Your assignment: Output the listing verbatim, leaving out every picture.

Provided data:
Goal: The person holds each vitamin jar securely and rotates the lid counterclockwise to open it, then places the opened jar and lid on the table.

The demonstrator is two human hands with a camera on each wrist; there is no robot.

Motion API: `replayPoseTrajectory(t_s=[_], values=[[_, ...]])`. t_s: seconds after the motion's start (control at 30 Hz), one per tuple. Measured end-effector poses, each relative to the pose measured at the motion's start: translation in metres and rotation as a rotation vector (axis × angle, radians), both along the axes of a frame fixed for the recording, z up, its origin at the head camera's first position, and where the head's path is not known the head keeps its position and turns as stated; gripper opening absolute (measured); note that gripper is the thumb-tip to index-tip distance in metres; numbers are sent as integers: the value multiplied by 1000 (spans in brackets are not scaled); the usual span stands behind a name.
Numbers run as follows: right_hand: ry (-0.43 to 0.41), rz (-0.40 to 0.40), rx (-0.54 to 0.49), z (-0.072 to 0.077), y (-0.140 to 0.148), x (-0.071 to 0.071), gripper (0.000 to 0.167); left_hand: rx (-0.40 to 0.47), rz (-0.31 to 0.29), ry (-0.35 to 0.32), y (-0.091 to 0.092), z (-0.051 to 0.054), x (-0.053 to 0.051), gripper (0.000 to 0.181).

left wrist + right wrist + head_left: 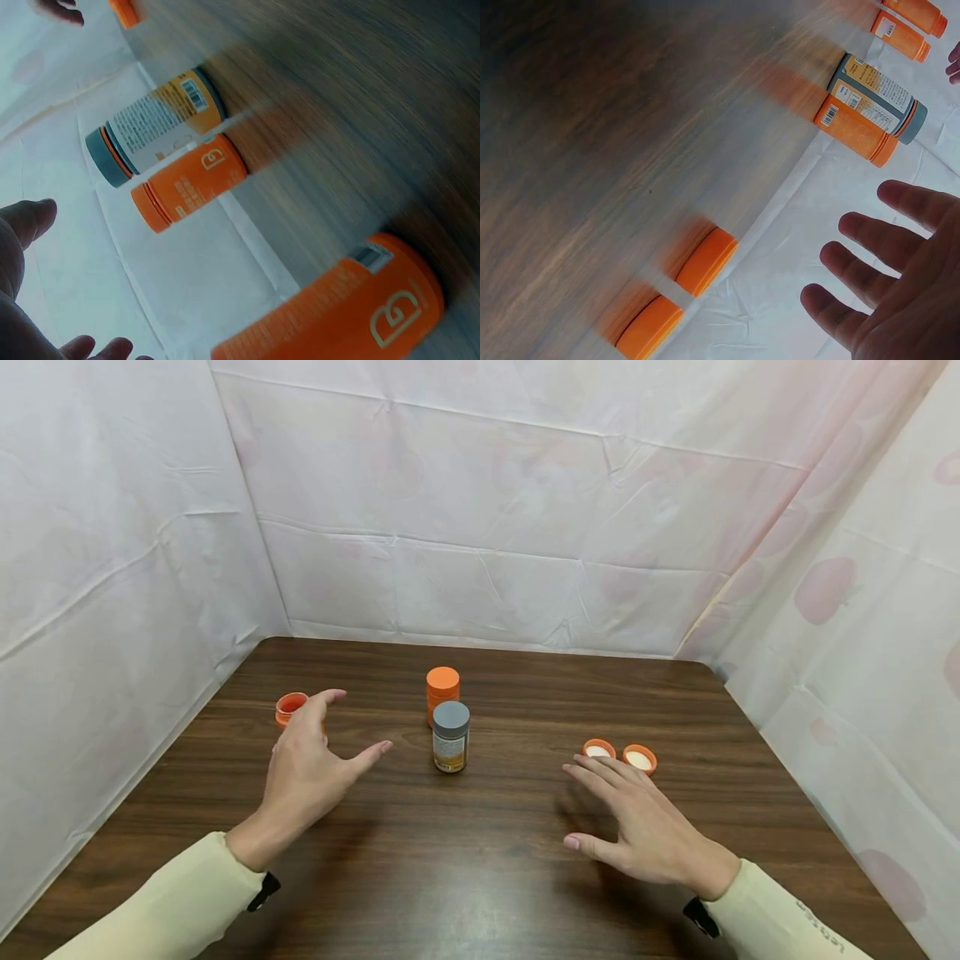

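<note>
My left hand (300,768) hovers with thumb and fingers spread apart, holding nothing. Partly hidden behind it is an orange bottle (291,702) with its mouth uncapped; the left wrist view also has an orange bottle (337,307) close by. Toward the middle stand a grey-lidded bottle (451,737) and, just behind it, an orange-lidded bottle (442,681). Over on the right, my right hand (633,818) is held above the table, fingers extended and nothing in them. Just beyond its fingertips lie two orange caps, a left one (598,748) and a right one (640,759), white insides up.
The dark wood-grain table (480,827) is bordered by pale sheeting (480,527) at the back and both sides. Two orange bottles, a nearer one (900,35) and a farther one (919,13), show at the far end in the right wrist view.
</note>
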State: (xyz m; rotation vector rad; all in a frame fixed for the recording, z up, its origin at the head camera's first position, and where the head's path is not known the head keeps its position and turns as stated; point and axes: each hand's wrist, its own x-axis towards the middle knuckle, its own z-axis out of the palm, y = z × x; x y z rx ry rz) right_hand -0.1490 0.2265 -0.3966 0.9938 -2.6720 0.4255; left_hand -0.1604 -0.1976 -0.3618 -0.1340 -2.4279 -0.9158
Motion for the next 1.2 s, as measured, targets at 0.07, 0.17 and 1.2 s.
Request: replayPoseTrajectory(t_s=[0.07, 0.17, 1.2], values=[[-3, 2, -2, 0, 0, 0, 80, 8, -17, 1, 3, -1, -1, 84], [-10, 5, -1, 0, 0, 2, 80, 21, -48, -7, 8, -2, -4, 86], [-32, 25, 6, -1, -5, 10, 84, 181, -213, -219, 49, -38, -21, 81]])
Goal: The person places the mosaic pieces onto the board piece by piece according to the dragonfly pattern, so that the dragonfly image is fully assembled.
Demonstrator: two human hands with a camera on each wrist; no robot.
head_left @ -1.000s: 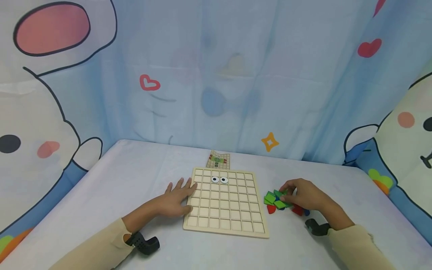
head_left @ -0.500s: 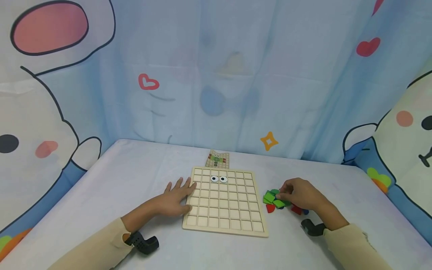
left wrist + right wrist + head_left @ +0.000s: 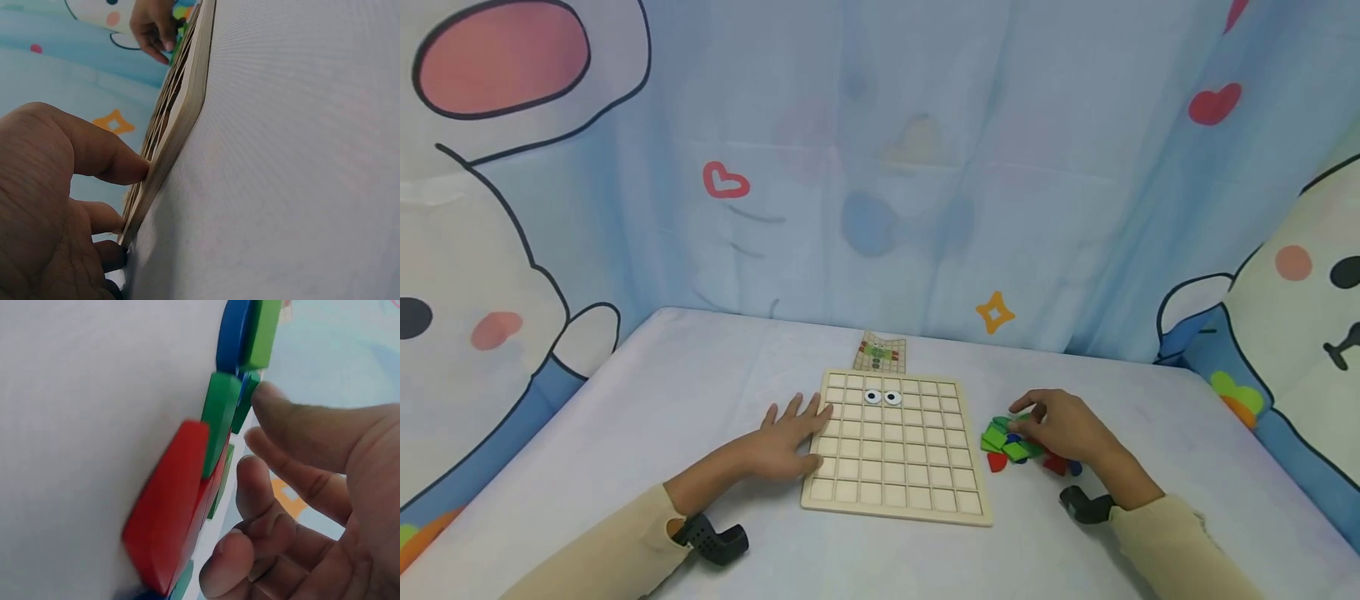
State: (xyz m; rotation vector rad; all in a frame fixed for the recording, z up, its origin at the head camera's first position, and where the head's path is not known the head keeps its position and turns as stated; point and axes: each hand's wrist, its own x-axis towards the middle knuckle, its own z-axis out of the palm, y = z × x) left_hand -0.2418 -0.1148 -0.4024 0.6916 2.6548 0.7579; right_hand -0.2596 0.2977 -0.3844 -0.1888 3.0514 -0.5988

Final answer:
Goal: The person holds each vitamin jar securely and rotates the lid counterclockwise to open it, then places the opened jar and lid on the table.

The demonstrator is two human hands with a camera on each wrist; there is no robot.

Motion API: `replayPoseTrajectory(t_s=[_], values=[[_, ...]])`. t_s: seconds after the motion's start (control at 30 Hz), one per tuple. Measured end-effector poses, each relative to the pose measured at the motion's start: translation in metres and rotation as a rotation vector (axis × angle, radians), both along the axes of a frame fixed for the recording, z up, its origin at the head camera's first position, and where the head's path is not known the head keeps its position and turns as stated; gripper opening absolute (measured); note that gripper is the thumb-tip to index-tip distance in metres; numbers are sent as integers: the value multiplied by 1000 (spans in brackets are not scaled); the usual span stands behind a name.
Numbers run as follows: right_hand: ry (-0.43 to 0.41), rz (-0.40 to 0.40), rx (-0.54 to 0.49), z (-0.072 to 0.077), y (-0.140 to 0.148), x (-0.071 to 0.071), gripper (0.000 to 0.167); left_hand: rx (-0.40 to 0.47), rz (-0.31 to 0.29), ry (-0.35 to 0.32), y (-0.091 to 0.092), z (-0.051 to 0.054), x (-0.053 to 0.051), gripper (0.000 to 0.181).

left wrist + right wrist + head_left: 

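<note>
My left hand (300,768) hovers with thumb and fingers spread apart, holding nothing. Partly hidden behind it is an orange bottle (291,702) with its mouth uncapped; the left wrist view also has an orange bottle (337,307) close by. Toward the middle stand a grey-lidded bottle (451,737) and, just behind it, an orange-lidded bottle (442,681). Over on the right, my right hand (633,818) is held above the table, fingers extended and nothing in them. Just beyond its fingertips lie two orange caps, a left one (598,748) and a right one (640,759), white insides up.
The dark wood-grain table (480,827) is bordered by pale sheeting (480,527) at the back and both sides. Two orange bottles, a nearer one (900,35) and a farther one (919,13), show at the far end in the right wrist view.
</note>
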State: (xyz m; rotation vector rad; all in a frame fixed for the recording, z up, its origin at the head camera's first position, and where the head's path is not known the head keeps its position and turns as stated; point and axes: each hand's wrist, its own x-axis towards the middle knuckle, its own z-axis out of the palm, y = z × x; x y z rx ry rz) right_hand -0.1490 0.2265 -0.3966 0.9938 -2.6720 0.4255; left_hand -0.1604 -0.1976 -0.3618 -0.1340 -2.4279 -0.9158
Motion for the next 1.2 s, as measured, targets at 0.07, 0.17 and 1.2 s.
Request: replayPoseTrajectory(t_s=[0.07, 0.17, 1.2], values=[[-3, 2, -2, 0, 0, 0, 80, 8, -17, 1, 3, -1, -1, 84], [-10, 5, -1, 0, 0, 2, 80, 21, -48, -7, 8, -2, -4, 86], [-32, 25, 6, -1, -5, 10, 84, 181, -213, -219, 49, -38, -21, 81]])
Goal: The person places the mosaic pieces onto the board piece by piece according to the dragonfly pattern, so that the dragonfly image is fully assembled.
Demonstrator: two human hands with a camera on each wrist; no robot.
head_left @ -1.000s: 
head_left @ -0.500s: 
left wrist + right wrist + head_left @ +0.000s: 
State: (xyz m; rotation vector rad; all in a frame fixed for the recording, z up, its origin at the head camera's first position, and where the head's path is not known the head keeps its position and turns as stated; point and axes: each hand's wrist, its own x-axis towards the middle knuckle, its own z-axis out of the palm, y = z × x) left_hand -0.2418 -0.1148 -0.4024 0.6916 2.6548 0.7579; right_hand -0.2596 0.2977 -0.3844 -0.1888 3.0514 -0.5988

The exercise has no further content.